The New Economy Coalition (NEC) is the latest project of long-time social activist Bob Massie. Its purpose is to bring together the countless environmental and social justice organizations that are working towards creating a ‘new economy’ together into a cooperative group that will foster and support collaboration.
The NEC broadly defines this ‘new economy’ as “an economy that is restorative to people, place, and planet, and that operates according to principles of democracy, justice and appropriate scale.”
Massie believes that successfully bringing together the various groups that are working towards this broadly defined new economy can help, what is currently a very fractured movement (if it can even be referred to as a movement), overcome some of the obstacles presently hindering change.
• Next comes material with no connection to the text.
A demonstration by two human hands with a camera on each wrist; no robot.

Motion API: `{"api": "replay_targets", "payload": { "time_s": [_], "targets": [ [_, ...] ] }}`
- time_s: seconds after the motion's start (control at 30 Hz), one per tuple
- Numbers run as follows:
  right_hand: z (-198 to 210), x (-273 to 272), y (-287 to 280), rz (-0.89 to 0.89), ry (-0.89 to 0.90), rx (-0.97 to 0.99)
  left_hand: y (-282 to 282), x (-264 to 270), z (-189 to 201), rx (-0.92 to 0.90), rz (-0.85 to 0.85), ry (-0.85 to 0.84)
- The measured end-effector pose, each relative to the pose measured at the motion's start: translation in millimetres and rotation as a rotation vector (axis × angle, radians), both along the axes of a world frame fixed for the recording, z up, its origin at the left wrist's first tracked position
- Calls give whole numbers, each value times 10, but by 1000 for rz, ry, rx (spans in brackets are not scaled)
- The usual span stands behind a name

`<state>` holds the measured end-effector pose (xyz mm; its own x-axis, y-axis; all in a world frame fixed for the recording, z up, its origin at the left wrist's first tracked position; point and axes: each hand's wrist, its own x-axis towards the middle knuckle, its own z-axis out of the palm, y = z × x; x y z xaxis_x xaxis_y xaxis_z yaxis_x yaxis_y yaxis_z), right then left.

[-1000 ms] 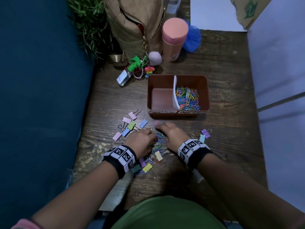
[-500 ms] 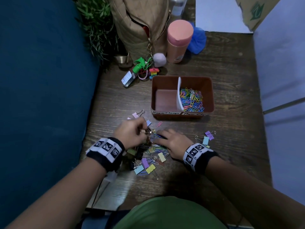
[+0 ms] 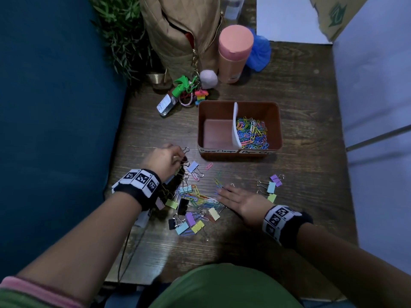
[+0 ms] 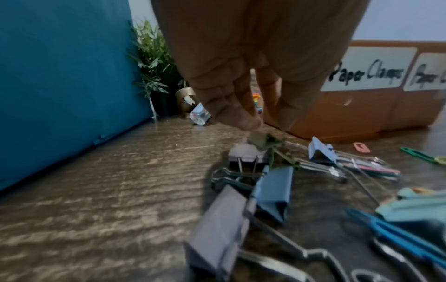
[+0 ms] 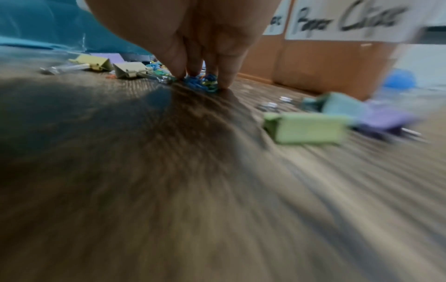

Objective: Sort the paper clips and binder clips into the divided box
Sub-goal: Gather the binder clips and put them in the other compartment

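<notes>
Brown divided box: two compartments. Left hand pinches one green binder clip; right hand flat, fingers straight, on paper clips.

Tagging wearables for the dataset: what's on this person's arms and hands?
Both hands are bare: no gloves or rings visible. Each wrist carries a black band with white tiles printed with black square marker codes: left wristband, right wristband. A thin dark cable hangs under the left forearm. A pink cuff over a green sleeve shows by the left elbow.

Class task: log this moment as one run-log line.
left hand: pinching binder clip | right hand: flat on paper clips | box: clamp side empty
</notes>
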<state>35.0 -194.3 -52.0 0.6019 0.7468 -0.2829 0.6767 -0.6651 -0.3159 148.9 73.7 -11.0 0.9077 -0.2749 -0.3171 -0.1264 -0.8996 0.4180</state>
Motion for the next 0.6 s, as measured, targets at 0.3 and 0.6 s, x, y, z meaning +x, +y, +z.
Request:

The implied assertion is that the energy and capacity is there, but affective organization and collaboration has so far been absent.
Massie is ideally placed to lead this group. He has been central to the success of three major entities to date: the Global Reporting Initiative, CERES, and the Investor Network on Climate Risk. However, rather than rely on traditional coalition-forming tactics, he is employing an innovative plan that seeks to ensure that the diversity of the NEC will be a strength, not a burden.
The obvious problem in bringing together organizations with so widely varying backgrounds and aims is getting them to agree on specific objectives and strategies. Instead of trying to agree on specific goals and approaches at the beginning, as is usual in such groups, the coalition will focus solely on the extremely broad aims of working towards environmental responsibility and social justice. This will circumvent the hazardous process of agreeing on details, which can ruin a group of this kind before it ever gets off the ground. Of course, this also leaves an element of ambiguity that makes it difficult to tell exactly what the group’s impact will be.
Massie’s group is best described as a “network-server”. The group itself will not be a united force taking focused action to bring about change. It will instead work on “uniting efforts, amplifying grassroots work and identifying opportunities for collective action.”
The NEC has already recruited well over a hundred members, including organizations as diverse as Friends of the Earth and Patagonia. Undoubtedly, it will face problems of conflicting agendas despite its novel approach. A conflict has already emerged between members focused on social justice and income inequality and those who are more concerned with environmental sustainability. However, its flexible strategy focusing on common ground, combined with Bob Massie’s leadership, makes the NEC a force worth watching.